Felix Staroscik

Personal information
- Full name: Felix Staroscik
- Date of birth: 20 May 1920
- Place of birth: Silesia, Poland
- Date of death: 7 August 2009 (aged 89)
- Place of death: Bedford, England
- Position(s): Winger

Youth career
- Polish Army XI

Senior career*
- Years: Team / Apps / (Gls)
- 1946–1947: Wolverhampton Wanderers / 0 / (0)
- 1947–1951: Third Lanark / 81 / (33)
- 1951–1955: Northampton Town / 49 / (19)
- 1955–1958: Bedford Town
- 1959–1960: Potton United

= Felix Staroscik =

Polish footballer

Felix Staroscik (20 May 1920 – 7 August 2009) was a Polish footballer who played as a winger for Third Lanark, Northampton Town and Bedford Town.

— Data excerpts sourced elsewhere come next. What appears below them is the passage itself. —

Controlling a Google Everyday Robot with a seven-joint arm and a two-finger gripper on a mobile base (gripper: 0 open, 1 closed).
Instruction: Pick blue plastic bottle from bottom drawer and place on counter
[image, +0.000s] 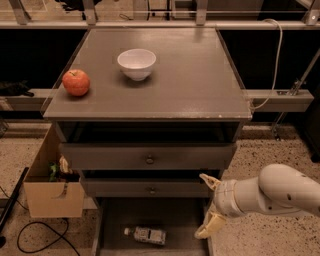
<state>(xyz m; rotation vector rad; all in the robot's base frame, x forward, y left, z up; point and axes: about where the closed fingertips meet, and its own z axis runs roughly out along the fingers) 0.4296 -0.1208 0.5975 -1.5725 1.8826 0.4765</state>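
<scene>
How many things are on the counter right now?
2 on the counter: an apple near its left edge and a white bowl farther back, nearer the middle. The blue plastic bottle lies in the bottom drawer; the open gripper hangs at its right side.

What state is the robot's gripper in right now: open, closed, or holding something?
Gripper: open, holding nothing, at the right side of the bottom drawer, right of the blue plastic bottle.

Matt grey table, edges worn. Glossy white bowl. Clear plastic bottle. Smooth cream pincer, fingers spread, beside bottom drawer, right side.
</scene>
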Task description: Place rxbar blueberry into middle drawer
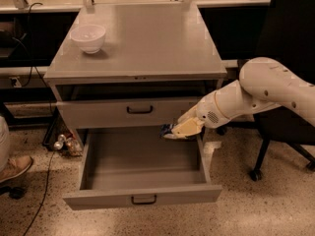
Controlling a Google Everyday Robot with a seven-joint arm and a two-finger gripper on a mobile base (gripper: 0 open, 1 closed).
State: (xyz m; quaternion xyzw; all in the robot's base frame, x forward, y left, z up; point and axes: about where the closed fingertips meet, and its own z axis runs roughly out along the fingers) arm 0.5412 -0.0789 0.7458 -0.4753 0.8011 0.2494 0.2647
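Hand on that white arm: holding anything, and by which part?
The hand holds the rxbar blueberry by the end nearer the arm; its other end pokes out above the middle drawer.
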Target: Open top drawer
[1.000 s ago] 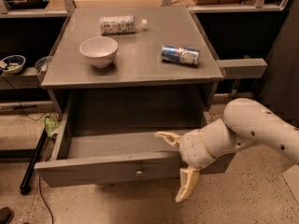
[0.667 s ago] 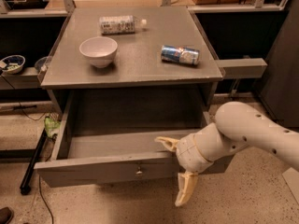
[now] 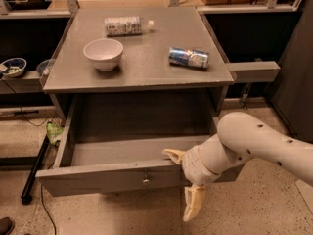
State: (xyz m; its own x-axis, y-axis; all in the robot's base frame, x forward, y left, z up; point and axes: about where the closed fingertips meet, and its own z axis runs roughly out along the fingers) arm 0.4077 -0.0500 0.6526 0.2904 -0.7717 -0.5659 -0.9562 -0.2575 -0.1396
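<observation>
The top drawer [image 3: 112, 177] is a wide grey drawer under the grey table top. It stands pulled far out, and its shallow box looks empty. A small round metal knob [image 3: 145, 181] sits at the centre of its front panel. My gripper [image 3: 185, 185] is at the right part of the front panel, right of the knob. One tan finger [image 3: 174, 155] reaches over the panel's top edge into the drawer. The other finger [image 3: 193, 202] hangs down outside in front of the panel. The fingers are spread wide apart across the panel.
On the table top [image 3: 142, 80] stand a white bowl [image 3: 103, 53], a lying plastic bottle [image 3: 125, 25] and a lying blue can [image 3: 189, 58]. A grey shelf arm [image 3: 254, 71] juts out at right. A black stand leg [image 3: 33, 173] lies on the floor at left.
The drawer stays pulled out at about the same place. My arm and gripper have shifted slightly to the left and down along the front panel.
</observation>
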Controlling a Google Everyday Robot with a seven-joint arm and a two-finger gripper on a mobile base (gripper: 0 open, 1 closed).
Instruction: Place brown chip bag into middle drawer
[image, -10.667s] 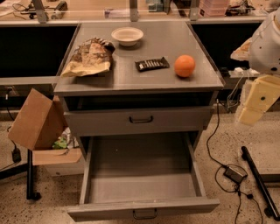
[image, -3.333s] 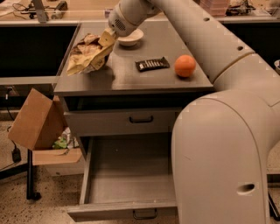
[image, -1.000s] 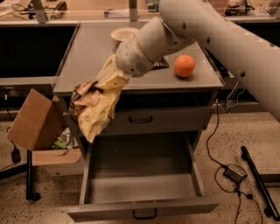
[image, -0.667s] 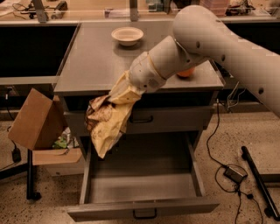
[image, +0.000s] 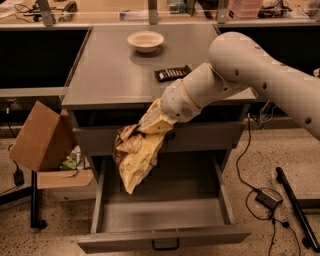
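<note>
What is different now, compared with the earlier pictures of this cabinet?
The gripper took hold of the brown chip bag on the cabinet top and carried it forward and down; it now hangs over the open middle drawer. The bowl, black wrapper and drawer stayed as they were.

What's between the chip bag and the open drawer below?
Only air, in the camera view. The gripper, by the cabinet front, holds the brown chip bag over the middle drawer.
</note>
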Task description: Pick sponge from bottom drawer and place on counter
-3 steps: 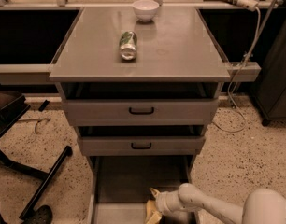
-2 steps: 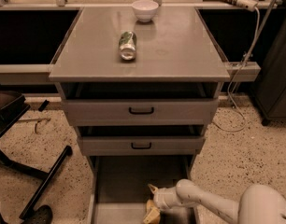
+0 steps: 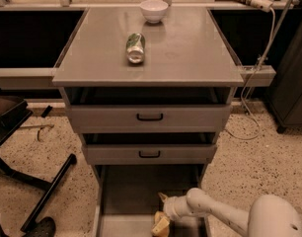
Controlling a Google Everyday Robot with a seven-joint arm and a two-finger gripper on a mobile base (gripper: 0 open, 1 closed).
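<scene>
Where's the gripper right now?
Camera view, bottom centre: the gripper is down inside the open bottom drawer, toward its front, below the middle drawer.

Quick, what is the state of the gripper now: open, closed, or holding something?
Gripper: open, low inside the bottom drawer, with nothing visible between its fingers.
</scene>
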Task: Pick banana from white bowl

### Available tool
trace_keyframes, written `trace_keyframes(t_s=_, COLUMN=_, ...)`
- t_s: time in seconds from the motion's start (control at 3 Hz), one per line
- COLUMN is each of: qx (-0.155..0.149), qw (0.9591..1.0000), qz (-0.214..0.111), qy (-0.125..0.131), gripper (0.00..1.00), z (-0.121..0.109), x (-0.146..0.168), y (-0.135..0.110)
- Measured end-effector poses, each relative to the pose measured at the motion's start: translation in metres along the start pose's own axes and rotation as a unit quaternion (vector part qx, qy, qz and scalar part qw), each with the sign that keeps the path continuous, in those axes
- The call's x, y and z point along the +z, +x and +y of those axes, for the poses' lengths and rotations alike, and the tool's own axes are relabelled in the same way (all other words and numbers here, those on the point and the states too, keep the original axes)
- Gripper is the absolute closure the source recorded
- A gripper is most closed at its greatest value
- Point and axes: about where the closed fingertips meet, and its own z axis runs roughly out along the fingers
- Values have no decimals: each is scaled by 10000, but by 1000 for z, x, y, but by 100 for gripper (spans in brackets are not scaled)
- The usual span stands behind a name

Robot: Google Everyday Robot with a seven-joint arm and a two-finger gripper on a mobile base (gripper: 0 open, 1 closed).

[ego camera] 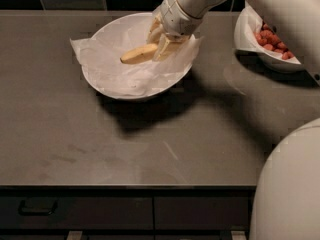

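Note:
The white bowl [125, 79], lined with crinkled white paper, stands on the dark counter at the upper middle. The banana [137, 54], pale yellow, is held above the bowl's inside, its free end pointing left. My gripper [161, 43] reaches down from the upper right and is shut on the banana's right end. The banana's right end is hidden between the fingers.
A second white bowl with red strawberries [270, 41] stands at the upper right, partly behind my arm. My white arm and base [287, 184] fill the right side. The counter's front edge and drawers [125, 211] run along the bottom.

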Motion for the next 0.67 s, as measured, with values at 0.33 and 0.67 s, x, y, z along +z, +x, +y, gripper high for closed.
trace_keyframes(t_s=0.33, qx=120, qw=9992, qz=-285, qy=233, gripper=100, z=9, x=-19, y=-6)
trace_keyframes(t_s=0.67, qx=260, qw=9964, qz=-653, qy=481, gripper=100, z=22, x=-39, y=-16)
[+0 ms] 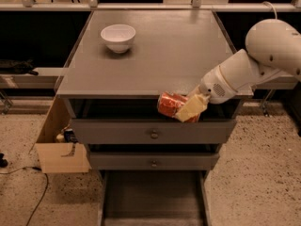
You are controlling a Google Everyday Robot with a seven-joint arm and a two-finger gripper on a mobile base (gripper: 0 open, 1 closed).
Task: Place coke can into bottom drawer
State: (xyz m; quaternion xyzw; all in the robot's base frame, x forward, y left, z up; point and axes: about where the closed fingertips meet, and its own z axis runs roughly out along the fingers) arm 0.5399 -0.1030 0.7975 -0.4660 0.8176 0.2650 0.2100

Born in Silesia, Poland, Staroscik played football for the Polish Army. By the end of the Second World War, he had moved to England as a refugee. He signed for Wolverhampton Wanderers as an amateur, but failed to make a first team appearance before transferring to Scottish side Third Lanark. He turned professional with the club, and went on to score 33 goals in 81 appearances before joining Northampton Town in July 1951.

Although he was a leading goalscorer for the reserves, Staroscik was unable to keep a regular place in the first team at Northampton. During his four-year spell at the club, he made 49 league appearances, scoring 19 goals, before moving to Bedford Town in 1955. At Bedford, Staroscik played a role in the club's 1955–56 FA Cup run, where they reached the Third Round before narrowly losing to First Division side Arsenal. Staroscik retired in 1958 and joined the coaching staff at Bedford, but came out of retirement to play for Potton United during the 1959–60 season.